Once word got out about the way I sing the world wanted to bleed all the sass out
my name. To scratch out the gift my mother gave me and shove a would-be white
diva in my spotlight. They couldn’t imagine the colored in coloratura just standing
on its own on stage, so they claimed I was just part of Adelina Patti’s chorus. They
stuck me beneath her name, a shadow sentenced to the borders of her light, called
me Black Patti.
But the darkened sense inside my name won’t be silenced.
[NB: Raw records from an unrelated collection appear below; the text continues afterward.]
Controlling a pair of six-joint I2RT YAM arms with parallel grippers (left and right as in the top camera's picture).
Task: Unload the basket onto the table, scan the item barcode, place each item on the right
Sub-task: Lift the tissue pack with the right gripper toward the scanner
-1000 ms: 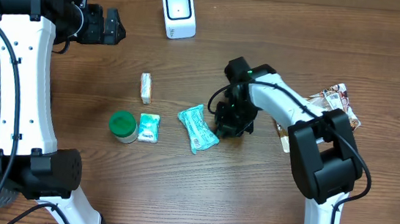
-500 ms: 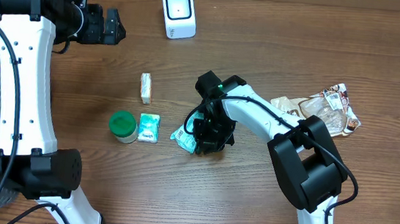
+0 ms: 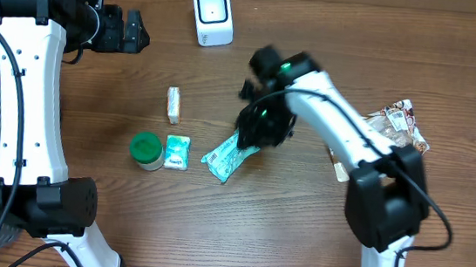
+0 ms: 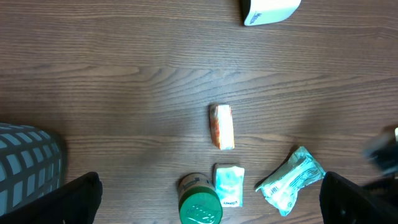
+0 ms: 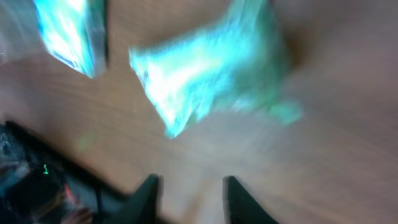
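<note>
Over the bench (image 3: 298, 236) the right arm (image 3: 336, 117) swings up and away in a blur, and the right pincer (image 5: 191, 182) has let go: fingers spread, nothing between them. The left pincer (image 3: 138, 33) hangs wide apart, off to one side of the scanner (image 3: 213, 14). The teal packet (image 3: 229, 156) lies flat on the wood, turned from a second ago, well apart from the scanner. No scan yet; I'd say a fresh grasp is needed.

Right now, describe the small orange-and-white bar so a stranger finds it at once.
Find the white scanner at the far table edge. Below and left of it lies a small bar. It alone is orange and white; its neighbours are green or teal.
</note>
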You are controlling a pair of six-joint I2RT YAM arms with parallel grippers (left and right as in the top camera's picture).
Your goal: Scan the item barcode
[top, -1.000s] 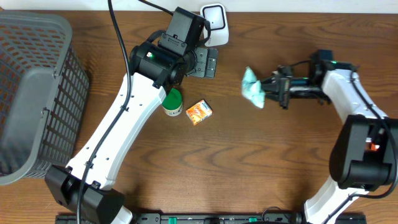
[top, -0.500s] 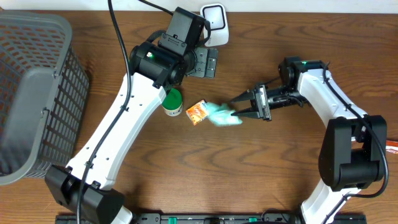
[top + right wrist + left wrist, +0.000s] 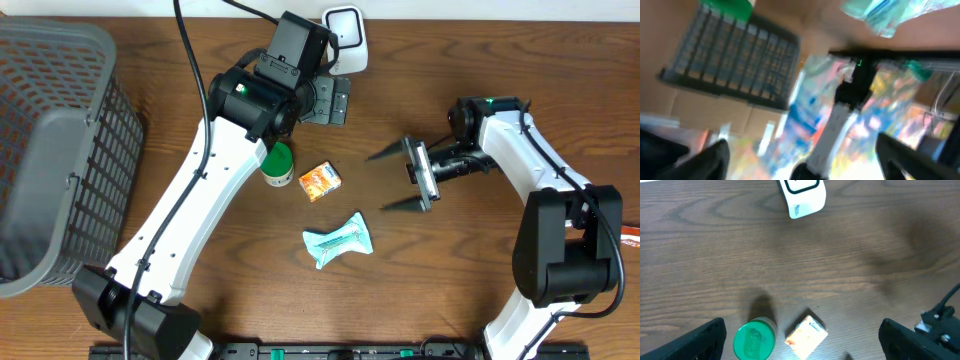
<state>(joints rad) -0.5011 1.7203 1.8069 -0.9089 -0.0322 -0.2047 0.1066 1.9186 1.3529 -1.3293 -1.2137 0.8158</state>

With its sister and shush
and gospel of ocean, I sing each night from the way I’d stand on the docks of
Providence, a straggle boned bundle of lungs and tremble lifting wave after wave
into wave after wave of Atlantic. Its applause keeled over me, calling me with its
bell of salt, its belly of sunken hulls, its blue green fathoms of tremolo. Every night,
in the dark off stage, I hear my mother’s voice in my head, her backyard hum, the sea
in her distance with the weather of storm. She’d look out and see the thrall of water
heave its back to the sky. I’d look out and hear my true name.
*Sissieretta Jones (1868-1933) was the first African American soprano to sing at Carnegie Hall. She was labeled “Black Patti” in reference to Italian opera singer Adelina Patti.